» **What needs to be done**
Reproduce the first line of the entries that follow and each later line, word for word, ending with the one containing "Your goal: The".

» **Excerpted records**
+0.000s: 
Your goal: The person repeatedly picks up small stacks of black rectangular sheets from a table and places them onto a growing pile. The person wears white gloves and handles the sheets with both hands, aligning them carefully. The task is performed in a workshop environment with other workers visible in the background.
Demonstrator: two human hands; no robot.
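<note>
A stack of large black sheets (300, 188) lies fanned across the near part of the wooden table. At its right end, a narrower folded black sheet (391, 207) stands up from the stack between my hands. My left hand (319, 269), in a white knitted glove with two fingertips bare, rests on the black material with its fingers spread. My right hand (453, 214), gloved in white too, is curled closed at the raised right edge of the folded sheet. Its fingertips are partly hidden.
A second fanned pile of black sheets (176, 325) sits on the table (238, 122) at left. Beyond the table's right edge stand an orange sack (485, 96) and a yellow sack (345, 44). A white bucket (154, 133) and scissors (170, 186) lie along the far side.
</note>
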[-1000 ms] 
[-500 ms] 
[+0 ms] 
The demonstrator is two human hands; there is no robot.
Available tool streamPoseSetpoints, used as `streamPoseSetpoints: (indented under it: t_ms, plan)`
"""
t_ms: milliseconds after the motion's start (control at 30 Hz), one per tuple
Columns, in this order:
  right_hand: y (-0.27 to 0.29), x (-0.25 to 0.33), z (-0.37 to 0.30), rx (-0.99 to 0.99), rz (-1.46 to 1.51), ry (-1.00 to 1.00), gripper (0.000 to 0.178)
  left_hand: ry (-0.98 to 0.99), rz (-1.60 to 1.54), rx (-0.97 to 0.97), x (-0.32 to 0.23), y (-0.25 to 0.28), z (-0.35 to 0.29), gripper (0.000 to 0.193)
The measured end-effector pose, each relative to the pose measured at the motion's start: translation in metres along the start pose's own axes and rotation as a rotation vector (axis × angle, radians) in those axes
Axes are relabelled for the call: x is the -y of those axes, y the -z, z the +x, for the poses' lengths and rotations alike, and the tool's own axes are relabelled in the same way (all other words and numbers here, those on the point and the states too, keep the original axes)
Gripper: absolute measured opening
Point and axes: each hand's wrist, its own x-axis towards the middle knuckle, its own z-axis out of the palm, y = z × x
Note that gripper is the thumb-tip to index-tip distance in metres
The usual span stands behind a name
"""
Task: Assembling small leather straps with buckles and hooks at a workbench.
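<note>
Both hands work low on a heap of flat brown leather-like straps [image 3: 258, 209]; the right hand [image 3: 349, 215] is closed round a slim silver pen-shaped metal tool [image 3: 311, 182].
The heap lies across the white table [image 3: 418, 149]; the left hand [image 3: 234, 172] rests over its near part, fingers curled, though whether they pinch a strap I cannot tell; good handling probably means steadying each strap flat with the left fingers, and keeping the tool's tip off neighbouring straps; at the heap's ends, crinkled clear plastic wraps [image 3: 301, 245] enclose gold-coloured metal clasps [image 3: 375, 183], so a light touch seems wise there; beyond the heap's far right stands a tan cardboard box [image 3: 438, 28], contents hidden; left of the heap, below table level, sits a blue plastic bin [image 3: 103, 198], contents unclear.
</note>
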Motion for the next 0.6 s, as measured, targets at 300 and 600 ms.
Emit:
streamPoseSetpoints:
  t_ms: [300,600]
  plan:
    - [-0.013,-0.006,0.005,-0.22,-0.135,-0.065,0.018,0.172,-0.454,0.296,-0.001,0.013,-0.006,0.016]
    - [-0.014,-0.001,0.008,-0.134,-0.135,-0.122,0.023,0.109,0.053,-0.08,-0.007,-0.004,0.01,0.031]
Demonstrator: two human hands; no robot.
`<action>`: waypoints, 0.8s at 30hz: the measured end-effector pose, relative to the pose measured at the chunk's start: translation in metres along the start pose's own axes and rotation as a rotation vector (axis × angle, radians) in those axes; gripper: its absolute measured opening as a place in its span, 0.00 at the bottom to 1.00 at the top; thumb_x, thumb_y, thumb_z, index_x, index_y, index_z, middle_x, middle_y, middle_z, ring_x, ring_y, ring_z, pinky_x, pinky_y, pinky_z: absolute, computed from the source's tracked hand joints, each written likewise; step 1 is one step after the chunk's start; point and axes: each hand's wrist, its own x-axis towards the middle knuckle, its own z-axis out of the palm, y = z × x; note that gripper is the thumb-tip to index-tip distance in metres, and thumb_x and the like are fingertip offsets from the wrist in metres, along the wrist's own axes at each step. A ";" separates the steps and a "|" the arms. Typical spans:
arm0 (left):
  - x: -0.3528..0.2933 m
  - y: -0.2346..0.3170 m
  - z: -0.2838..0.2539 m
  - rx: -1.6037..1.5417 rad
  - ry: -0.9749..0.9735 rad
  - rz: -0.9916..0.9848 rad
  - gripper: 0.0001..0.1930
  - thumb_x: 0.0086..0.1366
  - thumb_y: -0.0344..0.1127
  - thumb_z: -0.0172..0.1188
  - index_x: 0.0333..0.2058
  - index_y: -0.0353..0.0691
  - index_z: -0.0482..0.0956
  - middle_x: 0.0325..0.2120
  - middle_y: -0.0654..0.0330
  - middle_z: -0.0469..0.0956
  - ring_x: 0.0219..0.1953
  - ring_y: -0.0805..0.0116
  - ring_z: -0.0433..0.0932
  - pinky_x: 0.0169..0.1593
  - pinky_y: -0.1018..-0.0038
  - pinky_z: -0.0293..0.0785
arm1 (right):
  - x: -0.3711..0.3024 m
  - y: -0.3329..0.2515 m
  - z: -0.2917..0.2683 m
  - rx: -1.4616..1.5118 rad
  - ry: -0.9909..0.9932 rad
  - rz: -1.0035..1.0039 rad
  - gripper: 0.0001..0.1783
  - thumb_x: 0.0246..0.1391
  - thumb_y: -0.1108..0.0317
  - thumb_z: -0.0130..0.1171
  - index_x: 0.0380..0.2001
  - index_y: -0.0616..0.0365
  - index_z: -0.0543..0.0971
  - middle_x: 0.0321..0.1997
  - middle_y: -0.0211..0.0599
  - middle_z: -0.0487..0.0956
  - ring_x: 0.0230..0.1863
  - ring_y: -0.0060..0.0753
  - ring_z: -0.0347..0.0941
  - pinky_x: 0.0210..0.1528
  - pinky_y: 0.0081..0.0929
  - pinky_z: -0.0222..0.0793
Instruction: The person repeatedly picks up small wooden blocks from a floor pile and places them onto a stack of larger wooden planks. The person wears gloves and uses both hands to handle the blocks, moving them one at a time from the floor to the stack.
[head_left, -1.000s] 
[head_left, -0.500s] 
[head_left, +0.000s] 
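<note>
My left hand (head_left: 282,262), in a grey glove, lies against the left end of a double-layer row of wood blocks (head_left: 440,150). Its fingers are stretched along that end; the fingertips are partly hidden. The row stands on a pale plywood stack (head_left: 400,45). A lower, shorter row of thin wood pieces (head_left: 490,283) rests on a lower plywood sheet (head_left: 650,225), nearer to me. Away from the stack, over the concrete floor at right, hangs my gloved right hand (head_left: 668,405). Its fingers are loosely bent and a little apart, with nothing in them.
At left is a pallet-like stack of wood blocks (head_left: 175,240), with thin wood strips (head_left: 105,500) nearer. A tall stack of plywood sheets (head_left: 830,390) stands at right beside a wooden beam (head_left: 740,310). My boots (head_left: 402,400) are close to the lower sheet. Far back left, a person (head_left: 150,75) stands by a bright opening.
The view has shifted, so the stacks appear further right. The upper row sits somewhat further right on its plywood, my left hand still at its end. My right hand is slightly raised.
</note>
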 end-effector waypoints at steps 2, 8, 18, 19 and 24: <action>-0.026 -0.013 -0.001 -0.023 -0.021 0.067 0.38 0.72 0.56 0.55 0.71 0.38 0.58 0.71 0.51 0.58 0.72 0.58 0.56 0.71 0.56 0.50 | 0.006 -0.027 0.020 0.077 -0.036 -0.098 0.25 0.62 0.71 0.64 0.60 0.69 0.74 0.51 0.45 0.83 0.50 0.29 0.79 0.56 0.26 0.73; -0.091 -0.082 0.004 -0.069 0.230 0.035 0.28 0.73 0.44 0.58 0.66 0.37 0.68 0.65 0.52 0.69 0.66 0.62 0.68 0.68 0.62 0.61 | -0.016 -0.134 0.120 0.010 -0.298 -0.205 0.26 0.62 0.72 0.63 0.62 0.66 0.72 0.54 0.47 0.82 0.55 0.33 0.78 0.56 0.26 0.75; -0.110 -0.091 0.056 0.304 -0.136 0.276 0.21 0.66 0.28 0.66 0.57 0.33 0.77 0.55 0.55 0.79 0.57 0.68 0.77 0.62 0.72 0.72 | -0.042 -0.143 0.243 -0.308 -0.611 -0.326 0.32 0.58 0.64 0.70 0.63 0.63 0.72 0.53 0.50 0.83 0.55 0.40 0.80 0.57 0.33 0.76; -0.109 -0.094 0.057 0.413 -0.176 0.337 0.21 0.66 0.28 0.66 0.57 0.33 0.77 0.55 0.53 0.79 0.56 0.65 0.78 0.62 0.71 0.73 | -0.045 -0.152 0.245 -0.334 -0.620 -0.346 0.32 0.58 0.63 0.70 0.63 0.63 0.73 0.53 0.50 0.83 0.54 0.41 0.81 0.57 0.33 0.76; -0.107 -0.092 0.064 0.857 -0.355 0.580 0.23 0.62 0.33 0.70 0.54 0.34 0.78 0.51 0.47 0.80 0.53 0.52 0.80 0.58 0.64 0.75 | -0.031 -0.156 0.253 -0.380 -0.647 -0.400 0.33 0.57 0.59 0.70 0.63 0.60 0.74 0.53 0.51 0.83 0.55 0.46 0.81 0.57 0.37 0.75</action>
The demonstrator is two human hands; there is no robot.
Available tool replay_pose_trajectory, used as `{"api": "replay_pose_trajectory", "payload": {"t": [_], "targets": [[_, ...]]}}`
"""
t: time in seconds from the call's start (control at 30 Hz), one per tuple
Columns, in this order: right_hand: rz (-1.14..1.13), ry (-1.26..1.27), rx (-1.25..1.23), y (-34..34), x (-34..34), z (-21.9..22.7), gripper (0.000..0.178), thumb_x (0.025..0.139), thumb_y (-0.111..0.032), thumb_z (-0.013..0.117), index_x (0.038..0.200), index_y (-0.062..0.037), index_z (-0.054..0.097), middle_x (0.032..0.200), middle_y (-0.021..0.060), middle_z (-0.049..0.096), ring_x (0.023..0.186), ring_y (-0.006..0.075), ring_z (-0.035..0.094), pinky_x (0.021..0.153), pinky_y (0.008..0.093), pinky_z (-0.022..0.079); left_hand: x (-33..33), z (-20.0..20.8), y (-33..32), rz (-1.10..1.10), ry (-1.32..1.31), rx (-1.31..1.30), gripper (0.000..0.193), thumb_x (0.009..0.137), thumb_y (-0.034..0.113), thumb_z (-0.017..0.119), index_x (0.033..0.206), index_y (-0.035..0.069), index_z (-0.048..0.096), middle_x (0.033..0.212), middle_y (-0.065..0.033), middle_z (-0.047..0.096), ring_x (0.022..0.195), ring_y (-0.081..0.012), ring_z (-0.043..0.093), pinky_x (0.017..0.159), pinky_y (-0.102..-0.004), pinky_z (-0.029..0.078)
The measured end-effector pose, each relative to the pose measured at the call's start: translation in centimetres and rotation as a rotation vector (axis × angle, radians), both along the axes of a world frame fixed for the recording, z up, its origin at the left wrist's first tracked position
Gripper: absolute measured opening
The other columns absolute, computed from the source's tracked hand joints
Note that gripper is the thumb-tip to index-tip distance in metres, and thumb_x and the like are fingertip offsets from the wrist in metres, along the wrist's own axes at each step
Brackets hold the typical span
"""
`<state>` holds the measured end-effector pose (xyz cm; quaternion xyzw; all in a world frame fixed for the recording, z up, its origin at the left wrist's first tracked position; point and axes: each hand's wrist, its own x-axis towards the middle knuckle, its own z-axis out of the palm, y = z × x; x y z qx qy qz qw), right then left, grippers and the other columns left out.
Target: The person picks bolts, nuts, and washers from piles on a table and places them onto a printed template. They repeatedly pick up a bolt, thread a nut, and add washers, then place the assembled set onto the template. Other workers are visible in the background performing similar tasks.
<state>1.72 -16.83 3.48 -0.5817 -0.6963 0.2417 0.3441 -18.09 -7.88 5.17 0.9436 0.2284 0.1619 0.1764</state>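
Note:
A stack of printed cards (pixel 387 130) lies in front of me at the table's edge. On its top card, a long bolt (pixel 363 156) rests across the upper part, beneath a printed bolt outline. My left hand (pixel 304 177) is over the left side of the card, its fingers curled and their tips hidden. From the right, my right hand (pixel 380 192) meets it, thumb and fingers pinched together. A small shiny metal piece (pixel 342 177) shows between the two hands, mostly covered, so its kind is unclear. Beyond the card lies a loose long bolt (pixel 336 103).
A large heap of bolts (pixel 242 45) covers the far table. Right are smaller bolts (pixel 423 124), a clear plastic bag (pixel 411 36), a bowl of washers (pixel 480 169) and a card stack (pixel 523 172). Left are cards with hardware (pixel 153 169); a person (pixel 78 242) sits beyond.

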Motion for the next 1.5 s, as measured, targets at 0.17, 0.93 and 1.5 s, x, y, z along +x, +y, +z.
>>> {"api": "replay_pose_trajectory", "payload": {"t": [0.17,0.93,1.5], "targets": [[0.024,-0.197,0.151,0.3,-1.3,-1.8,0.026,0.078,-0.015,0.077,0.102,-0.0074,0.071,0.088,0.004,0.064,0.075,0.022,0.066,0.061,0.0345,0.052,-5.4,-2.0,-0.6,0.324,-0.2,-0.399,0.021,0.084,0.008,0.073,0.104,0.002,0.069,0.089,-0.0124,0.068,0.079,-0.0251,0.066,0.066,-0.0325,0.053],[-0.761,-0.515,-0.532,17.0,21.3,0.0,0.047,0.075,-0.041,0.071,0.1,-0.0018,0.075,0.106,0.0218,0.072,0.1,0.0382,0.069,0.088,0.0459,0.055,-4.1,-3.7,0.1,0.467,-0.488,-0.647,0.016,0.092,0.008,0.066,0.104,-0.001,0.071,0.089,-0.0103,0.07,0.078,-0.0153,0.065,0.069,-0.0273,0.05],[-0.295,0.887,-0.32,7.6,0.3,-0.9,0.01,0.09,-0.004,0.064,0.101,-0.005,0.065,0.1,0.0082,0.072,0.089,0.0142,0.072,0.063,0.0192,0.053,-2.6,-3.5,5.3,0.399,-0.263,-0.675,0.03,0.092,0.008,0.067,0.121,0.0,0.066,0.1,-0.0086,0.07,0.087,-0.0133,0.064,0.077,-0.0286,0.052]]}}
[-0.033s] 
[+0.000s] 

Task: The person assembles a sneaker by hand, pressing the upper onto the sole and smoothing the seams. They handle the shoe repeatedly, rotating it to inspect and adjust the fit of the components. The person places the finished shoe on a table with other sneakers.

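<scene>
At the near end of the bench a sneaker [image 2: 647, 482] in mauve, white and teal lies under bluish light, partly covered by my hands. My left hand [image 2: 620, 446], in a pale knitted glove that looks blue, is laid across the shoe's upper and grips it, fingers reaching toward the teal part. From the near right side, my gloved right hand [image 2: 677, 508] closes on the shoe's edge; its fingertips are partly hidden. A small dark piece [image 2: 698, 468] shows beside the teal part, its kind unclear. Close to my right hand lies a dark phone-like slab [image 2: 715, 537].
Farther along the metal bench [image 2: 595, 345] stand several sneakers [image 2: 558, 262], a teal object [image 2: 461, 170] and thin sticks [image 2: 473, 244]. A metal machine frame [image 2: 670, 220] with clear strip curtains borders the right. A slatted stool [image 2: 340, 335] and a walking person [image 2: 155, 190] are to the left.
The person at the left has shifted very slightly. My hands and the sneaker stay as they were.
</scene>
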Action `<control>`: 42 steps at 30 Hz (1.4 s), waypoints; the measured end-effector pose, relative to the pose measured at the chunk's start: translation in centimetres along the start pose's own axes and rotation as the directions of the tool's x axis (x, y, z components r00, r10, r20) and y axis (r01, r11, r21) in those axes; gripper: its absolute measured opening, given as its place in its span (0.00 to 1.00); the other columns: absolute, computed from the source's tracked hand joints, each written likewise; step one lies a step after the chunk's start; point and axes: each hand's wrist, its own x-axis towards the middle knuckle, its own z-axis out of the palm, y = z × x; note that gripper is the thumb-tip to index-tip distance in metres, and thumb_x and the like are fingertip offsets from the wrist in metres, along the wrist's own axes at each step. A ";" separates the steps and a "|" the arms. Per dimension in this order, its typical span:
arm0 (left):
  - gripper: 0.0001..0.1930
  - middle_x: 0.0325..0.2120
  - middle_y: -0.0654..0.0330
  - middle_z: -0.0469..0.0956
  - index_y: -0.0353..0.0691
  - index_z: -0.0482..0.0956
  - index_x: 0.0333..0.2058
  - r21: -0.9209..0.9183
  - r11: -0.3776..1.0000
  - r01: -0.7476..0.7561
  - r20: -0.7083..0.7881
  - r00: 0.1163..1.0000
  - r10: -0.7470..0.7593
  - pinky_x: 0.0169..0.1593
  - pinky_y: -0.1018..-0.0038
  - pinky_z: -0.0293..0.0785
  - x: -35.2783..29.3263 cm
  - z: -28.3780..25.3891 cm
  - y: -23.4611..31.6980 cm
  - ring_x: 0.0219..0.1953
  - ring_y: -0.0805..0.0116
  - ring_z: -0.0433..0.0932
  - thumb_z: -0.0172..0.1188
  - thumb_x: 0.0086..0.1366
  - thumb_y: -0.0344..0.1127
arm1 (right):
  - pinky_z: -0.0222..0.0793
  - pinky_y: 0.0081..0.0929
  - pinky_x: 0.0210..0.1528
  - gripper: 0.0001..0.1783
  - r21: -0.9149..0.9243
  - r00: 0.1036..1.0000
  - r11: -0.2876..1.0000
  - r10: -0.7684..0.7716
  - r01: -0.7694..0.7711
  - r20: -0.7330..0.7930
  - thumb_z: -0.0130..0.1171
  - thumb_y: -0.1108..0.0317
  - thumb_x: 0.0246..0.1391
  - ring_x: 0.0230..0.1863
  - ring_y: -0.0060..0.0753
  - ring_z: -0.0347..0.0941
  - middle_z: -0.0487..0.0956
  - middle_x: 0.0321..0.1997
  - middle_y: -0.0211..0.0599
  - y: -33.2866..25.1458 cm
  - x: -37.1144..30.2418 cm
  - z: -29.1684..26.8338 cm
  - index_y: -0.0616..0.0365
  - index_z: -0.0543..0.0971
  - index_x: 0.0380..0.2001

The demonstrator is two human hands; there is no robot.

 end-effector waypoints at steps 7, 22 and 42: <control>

» **Output for this exercise**
+0.000s: 
Your goal: The person repeatedly picks up small stacks of black rectangular sheets from a table and places them onto a growing pile. The person wears white gloves and handles the sheets with both hands, aligning them carefully. The task is performed in a workshop environment with other workers visible in the background.

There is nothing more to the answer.